• _Task instructions_: The listing below needs to be copied in full, exactly.

• _Dataset section_:

#####

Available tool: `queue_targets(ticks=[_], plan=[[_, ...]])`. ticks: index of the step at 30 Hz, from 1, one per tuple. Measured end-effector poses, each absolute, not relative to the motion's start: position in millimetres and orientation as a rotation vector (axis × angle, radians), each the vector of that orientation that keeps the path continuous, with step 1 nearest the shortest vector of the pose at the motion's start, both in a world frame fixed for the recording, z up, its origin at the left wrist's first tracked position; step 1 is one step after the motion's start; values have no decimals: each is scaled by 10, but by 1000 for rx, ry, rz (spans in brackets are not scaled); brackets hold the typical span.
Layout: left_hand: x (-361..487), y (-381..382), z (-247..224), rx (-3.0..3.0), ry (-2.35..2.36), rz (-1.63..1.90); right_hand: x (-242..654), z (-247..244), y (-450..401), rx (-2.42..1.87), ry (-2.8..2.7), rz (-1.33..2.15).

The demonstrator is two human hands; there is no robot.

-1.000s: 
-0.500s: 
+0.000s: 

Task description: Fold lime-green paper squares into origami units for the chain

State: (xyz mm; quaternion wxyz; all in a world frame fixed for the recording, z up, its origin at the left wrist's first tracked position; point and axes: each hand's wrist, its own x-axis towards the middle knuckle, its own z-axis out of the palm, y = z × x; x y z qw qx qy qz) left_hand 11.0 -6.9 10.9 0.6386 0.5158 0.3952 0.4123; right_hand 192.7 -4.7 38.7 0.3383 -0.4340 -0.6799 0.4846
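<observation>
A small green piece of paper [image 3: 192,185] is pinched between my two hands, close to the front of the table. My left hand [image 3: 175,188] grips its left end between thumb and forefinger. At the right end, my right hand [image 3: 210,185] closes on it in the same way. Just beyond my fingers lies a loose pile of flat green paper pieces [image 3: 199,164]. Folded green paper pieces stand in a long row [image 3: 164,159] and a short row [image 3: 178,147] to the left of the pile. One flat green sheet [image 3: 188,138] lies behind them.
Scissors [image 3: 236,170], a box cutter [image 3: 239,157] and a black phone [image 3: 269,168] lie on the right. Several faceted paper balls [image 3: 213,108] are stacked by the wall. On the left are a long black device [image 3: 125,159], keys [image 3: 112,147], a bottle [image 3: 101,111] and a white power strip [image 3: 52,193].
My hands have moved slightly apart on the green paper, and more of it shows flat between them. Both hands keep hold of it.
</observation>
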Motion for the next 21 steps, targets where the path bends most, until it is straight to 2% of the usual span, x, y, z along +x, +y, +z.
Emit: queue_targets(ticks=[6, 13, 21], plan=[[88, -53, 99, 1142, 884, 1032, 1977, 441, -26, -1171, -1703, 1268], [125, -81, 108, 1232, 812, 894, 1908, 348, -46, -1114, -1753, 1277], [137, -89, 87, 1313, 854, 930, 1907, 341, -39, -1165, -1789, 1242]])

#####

• _Answer to this problem_:
Available tool: `queue_targets(ticks=[_], plan=[[_, ...]])`. ticks: index of the step at 30 Hz, from 1, one per tuple. Measured end-effector poses, each absolute, not relative to the motion's start: position in millimetres and orientation as a rotation vector (axis × angle, radians), each the vector of that orientation that keeps the path continuous, with step 1 nearest the shortest vector of the pose at the motion's start, both in a world frame fixed for the recording, z up, its origin at the left wrist's first tracked position; step 1 is one step after the motion's start; values have no decimals: each is scaled by 10, but by 1000 for rx, ry, rz (spans in brackets are not scaled); brackets hold the typical span.
Layout: left_hand: x (-361..487), y (-381..382), z (-247..224), rx (-3.0..3.0), ry (-2.35..2.36), rz (-1.63..1.90); right_hand: x (-242..654), z (-247..244), y (-450..401), rx (-2.42..1.87), ry (-2.8..2.7), rz (-1.33..2.15).

The demonstrator is two human hands; there is no robot.

-1.000s: 
-0.500s: 
+0.000s: 

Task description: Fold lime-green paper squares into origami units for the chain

State: (xyz mm; quaternion wxyz; all in a world frame fixed for the recording, z up, its origin at the left wrist's first tracked position; point and axes: each hand's wrist, its own x-axis towards the middle knuckle, its own z-axis out of the palm, y = z × x; x y z qw qx qy qz) left_hand 11.0 -6.9 10.9 0.6386 0.5158 0.3952 0.4123; right_hand 192.7 -4.7 38.7 0.3383 -0.4340 -0.6799 0.4846
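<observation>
A small green piece of paper [image 3: 192,185] is pinched between my two hands, close to the front of the table. My left hand [image 3: 175,188] grips its left end between thumb and forefinger. At the right end, my right hand [image 3: 210,185] closes on it in the same way. Just beyond my fingers lies a loose pile of flat green paper pieces [image 3: 199,164]. Folded green paper pieces stand in a long row [image 3: 164,159] and a short row [image 3: 178,147] to the left of the pile. One flat green sheet [image 3: 188,138] lies behind them.
Scissors [image 3: 236,170], a box cutter [image 3: 239,157] and a black phone [image 3: 269,168] lie on the right. Several faceted paper balls [image 3: 213,108] are stacked by the wall. On the left are a long black device [image 3: 125,159], keys [image 3: 112,147], a bottle [image 3: 101,111] and a white power strip [image 3: 52,193].
My hands have moved slightly apart on the green paper, and more of it shows flat between them. Both hands keep hold of it.
</observation>
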Motion for the next 21 steps, targets where the path bends most, until it is straight to 2% of the usual span, x, y, z along +x, +y, +z.
Emit: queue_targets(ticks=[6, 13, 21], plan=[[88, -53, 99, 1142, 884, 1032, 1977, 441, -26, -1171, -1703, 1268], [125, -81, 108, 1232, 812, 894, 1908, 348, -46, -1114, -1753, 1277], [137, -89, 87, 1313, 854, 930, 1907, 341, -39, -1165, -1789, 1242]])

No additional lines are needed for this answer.